The key to understanding the future of structural change in Australia lies in identifying the underlying demographic shifts that are occurring alongside it. Australia has and will continue to be dominated by the south-eastern states (see Figure 1), with almost 40% of national population growth expected to occur in Melbourne and Sydney; although chiefly in Melbourne. In fact, Melbourne is expected to be the most populous city in the country circa 2030. Figure 1: Population Growth, Big 5 States, 2002–2012
Source: ABS Cat. 3101.0
Ageing is occurring nationally. The baby boomer ‘bubble’ rose to the 54–64 age cohort between 2001 and 2011, and has begun reaching the 65+ age group as of 2012. The growth rate in the 65+ age group is expected to keep increasing in the medium term and remain high in the long term.
As a result of this structural population shift, the dependency ratio will shift dramatically. It will move from two working age persons per dependent to 1.5 working age persons per dependent. Based on current labour force participation rates this would mean a shift from 1.3 workers per dependent to 0.98 workers per dependent, which in turn means that there will be more dependents than working persons.
Source: ABS Cat. 3101.0, 3222.0 * Average annual growth rate
Population size is another long-discussed issue and concern. Most analysts quote the ABS Census Cat. 3222.0 (see Figure 3 above), specifically the B series of that publication, which states an outcome of 35.9 million people in Australia by 2050. It is very likely these numbers are very conservative.
The ABS primarily bases its forecasts on three major variables: net overseas migration (NOM), babies per woman (fertility), and life expectancy (average years of life remaining at birth).

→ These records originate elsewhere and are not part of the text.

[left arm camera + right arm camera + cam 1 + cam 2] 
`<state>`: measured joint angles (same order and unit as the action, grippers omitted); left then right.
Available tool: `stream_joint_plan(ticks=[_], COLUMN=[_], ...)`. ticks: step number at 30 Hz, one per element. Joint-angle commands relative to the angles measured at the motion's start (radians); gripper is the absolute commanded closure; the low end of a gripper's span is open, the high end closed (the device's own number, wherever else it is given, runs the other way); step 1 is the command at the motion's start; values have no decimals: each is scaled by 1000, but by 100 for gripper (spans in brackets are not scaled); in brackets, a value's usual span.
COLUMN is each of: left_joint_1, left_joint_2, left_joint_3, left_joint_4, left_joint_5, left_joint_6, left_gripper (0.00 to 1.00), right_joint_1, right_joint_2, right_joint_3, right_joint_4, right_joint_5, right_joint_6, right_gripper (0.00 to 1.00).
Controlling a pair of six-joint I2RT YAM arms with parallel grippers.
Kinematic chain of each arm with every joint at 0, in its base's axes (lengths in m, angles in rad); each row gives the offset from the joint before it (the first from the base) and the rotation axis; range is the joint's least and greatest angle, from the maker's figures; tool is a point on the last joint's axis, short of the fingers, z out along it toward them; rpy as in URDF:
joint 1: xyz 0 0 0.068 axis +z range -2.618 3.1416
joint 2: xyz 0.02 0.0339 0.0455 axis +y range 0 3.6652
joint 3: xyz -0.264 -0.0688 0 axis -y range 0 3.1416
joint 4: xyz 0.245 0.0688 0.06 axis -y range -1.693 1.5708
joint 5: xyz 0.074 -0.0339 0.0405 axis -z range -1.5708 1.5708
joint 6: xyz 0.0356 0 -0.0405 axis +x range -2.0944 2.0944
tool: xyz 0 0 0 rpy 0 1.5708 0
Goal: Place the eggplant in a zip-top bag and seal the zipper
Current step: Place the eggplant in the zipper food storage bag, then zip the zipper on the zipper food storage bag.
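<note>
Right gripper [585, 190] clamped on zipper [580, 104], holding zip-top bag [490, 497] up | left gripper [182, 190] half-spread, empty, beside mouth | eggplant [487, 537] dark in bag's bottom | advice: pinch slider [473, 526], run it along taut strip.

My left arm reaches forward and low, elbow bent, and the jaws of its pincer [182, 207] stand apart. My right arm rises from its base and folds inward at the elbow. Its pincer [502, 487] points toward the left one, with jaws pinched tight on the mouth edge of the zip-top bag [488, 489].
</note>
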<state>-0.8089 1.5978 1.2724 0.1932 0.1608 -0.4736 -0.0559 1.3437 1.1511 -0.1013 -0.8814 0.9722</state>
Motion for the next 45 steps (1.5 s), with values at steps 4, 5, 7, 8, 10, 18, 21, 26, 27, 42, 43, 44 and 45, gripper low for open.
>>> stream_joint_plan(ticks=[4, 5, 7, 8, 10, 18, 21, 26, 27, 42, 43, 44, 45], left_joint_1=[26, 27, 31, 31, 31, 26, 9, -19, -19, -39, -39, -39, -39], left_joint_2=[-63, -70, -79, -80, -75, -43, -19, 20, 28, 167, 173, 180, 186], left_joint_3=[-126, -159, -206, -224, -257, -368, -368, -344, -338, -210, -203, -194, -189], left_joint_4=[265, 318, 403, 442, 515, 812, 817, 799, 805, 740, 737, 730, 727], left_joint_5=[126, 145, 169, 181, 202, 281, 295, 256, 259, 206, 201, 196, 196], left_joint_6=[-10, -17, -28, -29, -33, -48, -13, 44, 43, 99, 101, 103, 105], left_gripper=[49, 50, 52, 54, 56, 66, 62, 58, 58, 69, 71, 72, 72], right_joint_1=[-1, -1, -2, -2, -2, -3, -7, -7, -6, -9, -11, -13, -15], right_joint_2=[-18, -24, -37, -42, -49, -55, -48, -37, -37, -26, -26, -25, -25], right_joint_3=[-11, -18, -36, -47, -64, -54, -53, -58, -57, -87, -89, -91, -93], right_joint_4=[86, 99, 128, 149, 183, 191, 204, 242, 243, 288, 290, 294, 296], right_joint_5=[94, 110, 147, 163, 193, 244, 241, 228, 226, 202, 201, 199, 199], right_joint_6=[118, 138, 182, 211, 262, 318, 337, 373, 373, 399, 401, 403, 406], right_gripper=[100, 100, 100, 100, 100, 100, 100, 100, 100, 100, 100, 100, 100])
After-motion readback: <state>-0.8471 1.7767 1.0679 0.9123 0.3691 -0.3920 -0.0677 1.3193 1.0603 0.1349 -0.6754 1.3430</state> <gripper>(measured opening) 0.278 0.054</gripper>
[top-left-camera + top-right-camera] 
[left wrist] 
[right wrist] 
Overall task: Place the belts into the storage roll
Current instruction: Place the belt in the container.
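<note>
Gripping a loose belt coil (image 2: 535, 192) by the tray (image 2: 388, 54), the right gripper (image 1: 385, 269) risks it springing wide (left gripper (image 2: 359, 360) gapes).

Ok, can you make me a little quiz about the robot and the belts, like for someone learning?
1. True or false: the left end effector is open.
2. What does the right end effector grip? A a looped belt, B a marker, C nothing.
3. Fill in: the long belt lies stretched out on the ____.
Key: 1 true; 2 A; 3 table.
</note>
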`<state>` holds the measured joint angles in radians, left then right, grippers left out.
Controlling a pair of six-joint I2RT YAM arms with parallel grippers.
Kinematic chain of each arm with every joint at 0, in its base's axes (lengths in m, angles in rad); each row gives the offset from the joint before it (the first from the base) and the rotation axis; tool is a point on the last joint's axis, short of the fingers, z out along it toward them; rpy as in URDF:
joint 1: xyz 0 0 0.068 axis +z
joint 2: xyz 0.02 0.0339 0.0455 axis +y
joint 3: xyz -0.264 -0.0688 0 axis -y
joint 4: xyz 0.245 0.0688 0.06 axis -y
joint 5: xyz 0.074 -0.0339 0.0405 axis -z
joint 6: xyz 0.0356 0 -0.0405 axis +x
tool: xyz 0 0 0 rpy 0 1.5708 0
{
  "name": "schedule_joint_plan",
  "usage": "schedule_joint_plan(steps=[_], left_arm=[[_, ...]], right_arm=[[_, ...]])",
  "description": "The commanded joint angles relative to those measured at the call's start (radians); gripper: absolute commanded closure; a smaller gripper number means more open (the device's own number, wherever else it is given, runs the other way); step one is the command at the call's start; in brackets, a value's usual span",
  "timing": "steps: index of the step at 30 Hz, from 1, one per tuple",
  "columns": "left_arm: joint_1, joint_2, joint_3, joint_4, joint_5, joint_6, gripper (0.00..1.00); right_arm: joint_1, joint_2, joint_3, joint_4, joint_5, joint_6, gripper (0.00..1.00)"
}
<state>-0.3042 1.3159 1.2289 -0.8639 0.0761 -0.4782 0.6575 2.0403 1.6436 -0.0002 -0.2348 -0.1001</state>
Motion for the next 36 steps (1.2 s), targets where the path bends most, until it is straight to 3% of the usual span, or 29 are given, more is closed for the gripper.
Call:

The B series is based on NOM of 180,000, fertility of 1.8, and an increase in life expectancy at birth of only 2–3 years by 2056. In contrast, the A series is based on a NOM of 220,000 per year, fertility rate of 2.0 (by 2021), and a life expectancy increase of 10–11 years by 2056.
Both of these series are lower than current estimates, where NOM is 234,000 (expected to further increase to 262,000 by 2016), the fertility rate is already 1.9 (having increased consistently in five-year average terms since 1979), and life expectancy has increased by 3–4 years in the past decade. These current figures suggest that the Australian population will almost certainly reach 40 million by 2050.